Software + Services: Multiple Channels

by marc 24. February 2008 06:46

Quite often, one of the easiest ways to think about S+S is when thinking about multiple channels for exploitation from a central service: desktop, web, mobile clients talking to a cloud service.

Whilst I don't think this describes S+S fully, it's a relevant and useful story - I talk about Exchange and it's various clients (desktop, web, mobile, voice) as an example of S+S myself. Though in the case of Exchange, there are also other things to think about: hosting location and attached services for example.

Let's explore the multiple channels issue a little more.

When I discuss new projects with customers then more often than not most will have some kind of view as to whether they'd like to create a 'mobile' version of the software. This is typically driven by market, or a particular feature of the solution (e.g. "most of our market is web" or "video on mobile is still a pain, so we'll concentrate on web"). More often than not, there isn't a lot of thought on the differing experience that mobile (or whatever) can provide.

Exploiting multiple channels is a Web2.0 phenomenon too: there is a (perceived) need to surface a solution/product offering in many different 'web-flavours' such as gadgets, or Facebook apps (or Netvibes, or PageFlakes, or or...). One of the solutions in the Web2.0 space is to create the core proposition yourself, and then rely on the 'wikinomics effect' to have the crowd construct all of the other channels for you. This has worked extremely well for Flickr, for example. A great example of a 'really simple idea' that is exploited in multiple channels is Remember The Milk.

Apart from the exploitation, it is worth thinking about the experience. I feel a sense of dismay when I see a mobile offering, or even a web gadget that tries to do what the original experience did. Different channels can serve different purposes. Taking the gadget example - when Apple released OSX, complete with widgets, they wrote a best practice guide on widget construction and specifically said something about 'complementing' rather than replacing a Web UI (I've searched but can't find this original guide - other folks' references also point to a 404).

Last year, Ray Ozzie said: "In my view, we only have one shared future as a software industry. And that is centrally deployed code that has a different lifetime associated with it on the device it's deployed to."

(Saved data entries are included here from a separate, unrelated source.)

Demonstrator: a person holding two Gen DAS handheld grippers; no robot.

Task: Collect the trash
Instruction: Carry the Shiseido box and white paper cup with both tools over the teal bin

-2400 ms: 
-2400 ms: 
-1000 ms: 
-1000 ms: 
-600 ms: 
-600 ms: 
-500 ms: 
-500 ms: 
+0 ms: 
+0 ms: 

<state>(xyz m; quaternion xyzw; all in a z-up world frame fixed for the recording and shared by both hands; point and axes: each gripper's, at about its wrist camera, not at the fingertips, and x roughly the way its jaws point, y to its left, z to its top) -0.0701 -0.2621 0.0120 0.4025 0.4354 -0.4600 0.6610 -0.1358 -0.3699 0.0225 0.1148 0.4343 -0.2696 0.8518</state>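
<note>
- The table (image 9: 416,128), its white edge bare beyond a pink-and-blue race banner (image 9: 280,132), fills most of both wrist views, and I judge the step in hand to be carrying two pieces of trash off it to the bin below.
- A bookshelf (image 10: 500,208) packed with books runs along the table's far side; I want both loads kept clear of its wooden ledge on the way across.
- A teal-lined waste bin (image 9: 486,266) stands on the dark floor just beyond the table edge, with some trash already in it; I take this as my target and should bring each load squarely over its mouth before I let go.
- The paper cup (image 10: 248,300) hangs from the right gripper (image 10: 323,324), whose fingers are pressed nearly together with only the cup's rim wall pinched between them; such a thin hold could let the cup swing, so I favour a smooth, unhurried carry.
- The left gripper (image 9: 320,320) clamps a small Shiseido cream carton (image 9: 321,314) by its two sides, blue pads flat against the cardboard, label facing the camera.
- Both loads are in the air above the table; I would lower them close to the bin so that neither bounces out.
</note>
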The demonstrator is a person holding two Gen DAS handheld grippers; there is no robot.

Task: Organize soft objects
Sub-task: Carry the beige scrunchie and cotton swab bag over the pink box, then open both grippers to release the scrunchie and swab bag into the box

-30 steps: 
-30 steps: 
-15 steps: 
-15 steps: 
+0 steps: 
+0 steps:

Ray was thinking about software construction and related issues, but since I read this then I've considered that one of the useful ways to think about the exploitation of available channels, and the experience they should offer is around the 'lifespan of a user session'. So, on a desktop, this could be a lengthy period of time - I have many of my desktop apps open all day - but on the web is likely to be much more transient. This transience is increased with 'gadget'-type platforms as it is likely that the gadget is merely one part of some sort of aggregation. Mobile channels are useful for 'directly relevant information, right now'.

Small pieces of software such as the Flickr uploader, Windows Live Photogallery, or Picasa can significantly enhance a user experience for the central cloud service: the smaller lifespan of my browser session means that upload of photographs are less reliable, and less natural than the use of a long-lived desktop session.

Any given channel will have attributes that require consideration before exploitation: cross-platform for desktop, richness and response for the web, geolocation for mobile and so on. Lifespan of a user session is applicable across all of these in different ways.